Я часто задавалась вопросом — зная, какими разными они были и чем закончился их брак, — почему отец выбрал ее и почему она ответила согласием. Несомненно, отец был очарован мамой — на свадебных фотографиях видно, как она была хороша, с яркой внешностью и ослепительной улыбкой. Но, помимо этого, я уверена, он видел для себя вызов в том, чтобы завоевать сердце этой неловкой, надменной девушки с блестящим университетским дипломом и репутацией восходящей звезды юриспруденции. А мама, после полосы неудач, преследовавших ее в самом начале лондонской жизни (ее квартиру обокрали, средь бела дня вырвали в толпе сумку), возможно подсознательно, искала сильного мужчину, который мог бы защитить ее. Может, она думала, что его сила каким-то волшебным образом передастся и ей. Впрочем, не исключаю, что все решили его привлекательная внешность и обаяние; отец всегда был неотразим — даже маленькой девочкой я ревновала к тому, какой эффект производит на женщин его мимолетная улыбка.

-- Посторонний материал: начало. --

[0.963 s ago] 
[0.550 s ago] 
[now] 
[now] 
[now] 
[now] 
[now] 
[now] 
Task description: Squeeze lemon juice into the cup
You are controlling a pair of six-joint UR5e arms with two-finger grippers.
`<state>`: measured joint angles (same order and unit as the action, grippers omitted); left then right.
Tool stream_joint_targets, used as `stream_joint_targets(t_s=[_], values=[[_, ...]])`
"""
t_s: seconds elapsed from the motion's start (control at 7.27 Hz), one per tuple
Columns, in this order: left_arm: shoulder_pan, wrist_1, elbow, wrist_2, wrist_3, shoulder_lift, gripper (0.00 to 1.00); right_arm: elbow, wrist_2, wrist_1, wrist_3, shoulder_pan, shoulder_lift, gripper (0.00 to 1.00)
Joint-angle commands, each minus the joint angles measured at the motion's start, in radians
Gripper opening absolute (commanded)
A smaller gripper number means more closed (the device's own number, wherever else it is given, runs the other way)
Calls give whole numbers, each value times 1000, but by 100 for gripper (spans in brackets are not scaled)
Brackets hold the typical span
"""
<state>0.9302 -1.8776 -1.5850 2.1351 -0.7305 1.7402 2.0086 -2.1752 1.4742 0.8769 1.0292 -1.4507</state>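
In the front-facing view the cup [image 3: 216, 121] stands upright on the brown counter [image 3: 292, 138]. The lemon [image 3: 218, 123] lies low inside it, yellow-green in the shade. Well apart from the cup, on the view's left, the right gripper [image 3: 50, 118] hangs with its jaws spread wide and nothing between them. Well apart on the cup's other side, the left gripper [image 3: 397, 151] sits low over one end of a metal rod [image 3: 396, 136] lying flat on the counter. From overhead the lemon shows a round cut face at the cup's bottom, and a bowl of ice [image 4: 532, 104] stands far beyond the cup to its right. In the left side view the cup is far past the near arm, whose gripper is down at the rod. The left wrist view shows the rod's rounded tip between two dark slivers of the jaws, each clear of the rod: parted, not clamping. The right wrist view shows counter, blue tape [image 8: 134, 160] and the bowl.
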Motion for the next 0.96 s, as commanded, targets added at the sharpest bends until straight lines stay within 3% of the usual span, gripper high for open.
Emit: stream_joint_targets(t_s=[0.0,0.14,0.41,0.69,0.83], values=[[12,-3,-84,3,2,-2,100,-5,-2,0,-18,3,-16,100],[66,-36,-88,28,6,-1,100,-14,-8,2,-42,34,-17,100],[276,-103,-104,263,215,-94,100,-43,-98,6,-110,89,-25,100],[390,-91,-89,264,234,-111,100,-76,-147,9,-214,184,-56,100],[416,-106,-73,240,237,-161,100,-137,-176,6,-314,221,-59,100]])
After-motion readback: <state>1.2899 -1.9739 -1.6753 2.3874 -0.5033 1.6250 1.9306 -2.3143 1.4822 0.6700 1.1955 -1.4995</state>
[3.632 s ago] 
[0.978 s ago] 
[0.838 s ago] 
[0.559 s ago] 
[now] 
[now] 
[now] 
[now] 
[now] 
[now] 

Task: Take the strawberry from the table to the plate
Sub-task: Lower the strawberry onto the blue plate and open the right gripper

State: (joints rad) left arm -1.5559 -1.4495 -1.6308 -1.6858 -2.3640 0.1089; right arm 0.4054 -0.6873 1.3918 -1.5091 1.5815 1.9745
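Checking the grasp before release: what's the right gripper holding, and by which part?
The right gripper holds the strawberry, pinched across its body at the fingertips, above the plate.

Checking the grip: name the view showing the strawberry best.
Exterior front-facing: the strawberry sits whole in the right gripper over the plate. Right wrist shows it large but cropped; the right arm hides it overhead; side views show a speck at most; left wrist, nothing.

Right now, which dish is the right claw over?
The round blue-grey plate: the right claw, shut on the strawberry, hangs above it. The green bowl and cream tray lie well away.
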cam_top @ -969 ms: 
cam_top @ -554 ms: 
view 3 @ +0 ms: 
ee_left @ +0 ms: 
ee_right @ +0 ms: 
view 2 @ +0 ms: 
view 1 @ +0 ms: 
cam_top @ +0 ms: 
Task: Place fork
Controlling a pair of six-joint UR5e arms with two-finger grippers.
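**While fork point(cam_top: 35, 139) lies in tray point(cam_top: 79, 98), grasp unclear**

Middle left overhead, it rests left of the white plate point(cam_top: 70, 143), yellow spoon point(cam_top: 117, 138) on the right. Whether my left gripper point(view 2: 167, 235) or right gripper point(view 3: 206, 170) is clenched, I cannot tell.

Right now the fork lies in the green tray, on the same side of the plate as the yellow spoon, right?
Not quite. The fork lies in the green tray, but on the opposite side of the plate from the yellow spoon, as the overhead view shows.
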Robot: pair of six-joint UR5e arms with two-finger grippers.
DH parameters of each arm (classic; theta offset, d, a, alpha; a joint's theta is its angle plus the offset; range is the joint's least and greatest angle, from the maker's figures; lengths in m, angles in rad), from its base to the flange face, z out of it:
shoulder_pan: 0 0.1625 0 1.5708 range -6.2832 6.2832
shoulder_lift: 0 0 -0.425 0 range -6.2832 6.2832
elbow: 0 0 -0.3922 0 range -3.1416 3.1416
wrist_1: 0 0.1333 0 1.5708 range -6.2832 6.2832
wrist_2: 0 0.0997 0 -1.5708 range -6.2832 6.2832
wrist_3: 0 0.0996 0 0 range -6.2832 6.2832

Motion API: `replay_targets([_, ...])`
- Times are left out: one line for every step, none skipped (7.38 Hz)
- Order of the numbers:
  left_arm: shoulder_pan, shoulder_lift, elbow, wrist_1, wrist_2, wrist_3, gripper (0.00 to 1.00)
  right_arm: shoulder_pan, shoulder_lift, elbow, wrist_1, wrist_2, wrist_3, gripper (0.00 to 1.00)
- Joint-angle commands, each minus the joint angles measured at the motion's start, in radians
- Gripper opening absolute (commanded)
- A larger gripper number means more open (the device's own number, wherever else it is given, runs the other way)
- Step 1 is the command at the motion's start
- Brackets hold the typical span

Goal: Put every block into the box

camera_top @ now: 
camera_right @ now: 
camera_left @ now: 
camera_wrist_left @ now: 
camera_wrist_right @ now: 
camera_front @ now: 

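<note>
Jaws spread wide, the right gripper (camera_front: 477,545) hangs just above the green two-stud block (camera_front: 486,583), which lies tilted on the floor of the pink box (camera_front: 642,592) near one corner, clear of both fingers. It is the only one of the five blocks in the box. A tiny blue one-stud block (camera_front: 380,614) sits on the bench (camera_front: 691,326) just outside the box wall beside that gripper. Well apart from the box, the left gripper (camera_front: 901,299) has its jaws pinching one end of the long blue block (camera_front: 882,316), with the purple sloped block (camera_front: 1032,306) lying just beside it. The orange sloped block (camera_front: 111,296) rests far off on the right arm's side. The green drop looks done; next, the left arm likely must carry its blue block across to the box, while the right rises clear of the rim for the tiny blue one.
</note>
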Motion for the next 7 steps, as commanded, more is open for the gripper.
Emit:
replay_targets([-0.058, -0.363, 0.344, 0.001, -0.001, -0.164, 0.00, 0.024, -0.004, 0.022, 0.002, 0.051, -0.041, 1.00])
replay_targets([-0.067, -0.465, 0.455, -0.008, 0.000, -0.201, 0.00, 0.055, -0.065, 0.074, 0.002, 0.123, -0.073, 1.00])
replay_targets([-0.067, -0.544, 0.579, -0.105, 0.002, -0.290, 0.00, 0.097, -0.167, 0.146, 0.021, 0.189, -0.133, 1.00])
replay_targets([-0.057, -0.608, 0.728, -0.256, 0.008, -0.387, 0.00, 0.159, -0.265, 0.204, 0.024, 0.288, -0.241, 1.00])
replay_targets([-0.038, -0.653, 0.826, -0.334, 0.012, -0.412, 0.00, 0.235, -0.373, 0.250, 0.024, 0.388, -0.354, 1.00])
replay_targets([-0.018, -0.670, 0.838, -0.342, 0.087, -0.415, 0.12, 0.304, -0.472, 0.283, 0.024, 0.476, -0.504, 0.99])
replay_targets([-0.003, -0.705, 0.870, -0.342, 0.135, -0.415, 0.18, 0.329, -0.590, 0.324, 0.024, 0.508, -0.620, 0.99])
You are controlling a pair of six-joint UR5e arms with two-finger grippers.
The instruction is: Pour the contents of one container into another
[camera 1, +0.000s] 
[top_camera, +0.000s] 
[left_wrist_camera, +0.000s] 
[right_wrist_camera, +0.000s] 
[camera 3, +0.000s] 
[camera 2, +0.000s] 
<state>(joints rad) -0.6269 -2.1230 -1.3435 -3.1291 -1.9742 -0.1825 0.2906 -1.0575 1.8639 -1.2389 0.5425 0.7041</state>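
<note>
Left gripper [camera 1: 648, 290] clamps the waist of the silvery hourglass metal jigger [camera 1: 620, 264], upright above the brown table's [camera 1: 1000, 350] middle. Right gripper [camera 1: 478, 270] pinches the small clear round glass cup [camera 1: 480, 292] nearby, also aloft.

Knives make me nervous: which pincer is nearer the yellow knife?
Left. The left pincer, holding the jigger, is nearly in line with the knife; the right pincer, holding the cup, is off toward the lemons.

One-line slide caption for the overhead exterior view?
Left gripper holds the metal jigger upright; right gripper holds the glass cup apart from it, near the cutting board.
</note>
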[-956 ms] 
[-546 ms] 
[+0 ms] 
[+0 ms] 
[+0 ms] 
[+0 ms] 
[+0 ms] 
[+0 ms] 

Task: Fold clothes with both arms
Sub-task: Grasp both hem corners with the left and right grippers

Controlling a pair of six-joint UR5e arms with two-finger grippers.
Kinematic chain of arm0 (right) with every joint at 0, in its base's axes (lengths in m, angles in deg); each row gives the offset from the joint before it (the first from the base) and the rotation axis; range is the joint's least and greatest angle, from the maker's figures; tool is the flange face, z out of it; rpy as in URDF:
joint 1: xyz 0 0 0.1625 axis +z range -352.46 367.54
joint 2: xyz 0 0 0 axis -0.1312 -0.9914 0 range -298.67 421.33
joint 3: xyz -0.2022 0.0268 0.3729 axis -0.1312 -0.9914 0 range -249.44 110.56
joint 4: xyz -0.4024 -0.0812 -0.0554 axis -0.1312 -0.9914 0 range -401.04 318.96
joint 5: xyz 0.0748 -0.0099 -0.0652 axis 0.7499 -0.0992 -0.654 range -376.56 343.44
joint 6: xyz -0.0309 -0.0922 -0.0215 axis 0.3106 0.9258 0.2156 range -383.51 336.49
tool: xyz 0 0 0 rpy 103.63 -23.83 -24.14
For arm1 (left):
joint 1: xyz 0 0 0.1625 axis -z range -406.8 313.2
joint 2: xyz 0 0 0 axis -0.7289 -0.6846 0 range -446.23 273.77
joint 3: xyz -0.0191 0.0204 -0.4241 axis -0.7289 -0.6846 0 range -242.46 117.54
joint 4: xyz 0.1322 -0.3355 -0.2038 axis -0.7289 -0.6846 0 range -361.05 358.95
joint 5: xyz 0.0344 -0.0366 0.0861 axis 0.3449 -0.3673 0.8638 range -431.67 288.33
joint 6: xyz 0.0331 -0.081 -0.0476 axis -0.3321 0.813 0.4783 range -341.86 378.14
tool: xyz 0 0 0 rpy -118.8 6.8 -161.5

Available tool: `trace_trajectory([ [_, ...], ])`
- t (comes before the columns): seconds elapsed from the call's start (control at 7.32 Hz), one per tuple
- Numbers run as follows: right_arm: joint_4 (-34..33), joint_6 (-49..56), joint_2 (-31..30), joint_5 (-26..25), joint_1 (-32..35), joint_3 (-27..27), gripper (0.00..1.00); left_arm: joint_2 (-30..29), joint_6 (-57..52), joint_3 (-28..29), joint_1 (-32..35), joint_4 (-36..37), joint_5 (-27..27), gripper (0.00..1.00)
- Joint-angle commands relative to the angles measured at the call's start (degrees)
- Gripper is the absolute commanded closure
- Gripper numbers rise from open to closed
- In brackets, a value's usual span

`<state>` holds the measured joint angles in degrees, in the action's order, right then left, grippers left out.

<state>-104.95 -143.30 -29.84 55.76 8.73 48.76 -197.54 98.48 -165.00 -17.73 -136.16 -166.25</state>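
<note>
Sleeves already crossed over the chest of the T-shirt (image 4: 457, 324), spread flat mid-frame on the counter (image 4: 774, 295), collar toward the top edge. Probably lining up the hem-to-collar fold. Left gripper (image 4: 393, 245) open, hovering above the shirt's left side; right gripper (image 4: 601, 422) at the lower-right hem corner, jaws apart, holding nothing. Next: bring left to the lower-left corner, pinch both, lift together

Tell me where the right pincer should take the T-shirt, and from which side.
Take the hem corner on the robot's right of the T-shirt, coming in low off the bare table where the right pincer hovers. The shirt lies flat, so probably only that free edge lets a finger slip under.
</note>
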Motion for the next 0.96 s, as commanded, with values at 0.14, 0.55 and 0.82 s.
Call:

Когда спустя четыре года родилась я, отец настоял на том, чтобы мама ушла с работы и полностью посвятила себя дому и ребенку. Он не хотел, чтобы его дочь передавали с рук на руки приходящим нянькам, как посылку (так он сам выразился); не хотел, чтобы дочь возвращалась из школы в пустой дом, потому что оба родителя на работе (так он сказал); его жалованья было вполне достаточно, чтобы содержать семью, и нет никакой нужды работать обоим (это тоже его слова). Его настойчивость никак не была связана (конечно) с тем, что маму к тому времени уже прочили на место партнера. И (конечно же) не имела никакого отношения к тому, что маму признавали лучшим юристом компании, а на фоне ее выдающихся способностей сам он зачастую выглядел непрофессиональным и глуповатым.
Мама послушно исполнила его волю. В конце концов, ему было виднее: он был старше, он был партнером, он был мужчиной. Как она могла ему возразить, даже если бы захотела? Разве может мышь устоять перед котом? Так что она отказалась от любимой работы и следующие четырнадцать лет своей жизни посвятила моему воспитанию и дому — стряпала, ходила за продуктами, стирала, гладила, — пока мой отец взбирался по карьерной лестнице, постепенно дойдя до должности старшего партнера в компании «Эверсонз».
Когда он бросил мою маму, ей было сорок шесть лет. Ее познания в юриспруденции безнадежно устарели — заплесневели, как яблоко, оставленное гнить на дереве. Ее сертификат практикующего адвоката не обновлялся последние четырнадцать лет.
Ей удалось устроиться лишь на должность референта в юридическую контору «Дэвис, Гудридж энд Блейкли» в пользующемся дурной славой районе города, за железнодорожным вокзалом. Хозяева, под предлогом ее длительного перерыва в работе, предложили ей смешную зарплату — не хотите, как хотите, сказали они, — и, разумеется, она согласилась. Ей выделили стол в маленьком офисе, который она делила с двумя секретаршами, недвусмысленно давая понять, что ее видят в роли еще одной секретарши, а никак не квалифицированного самостоятельного юриста.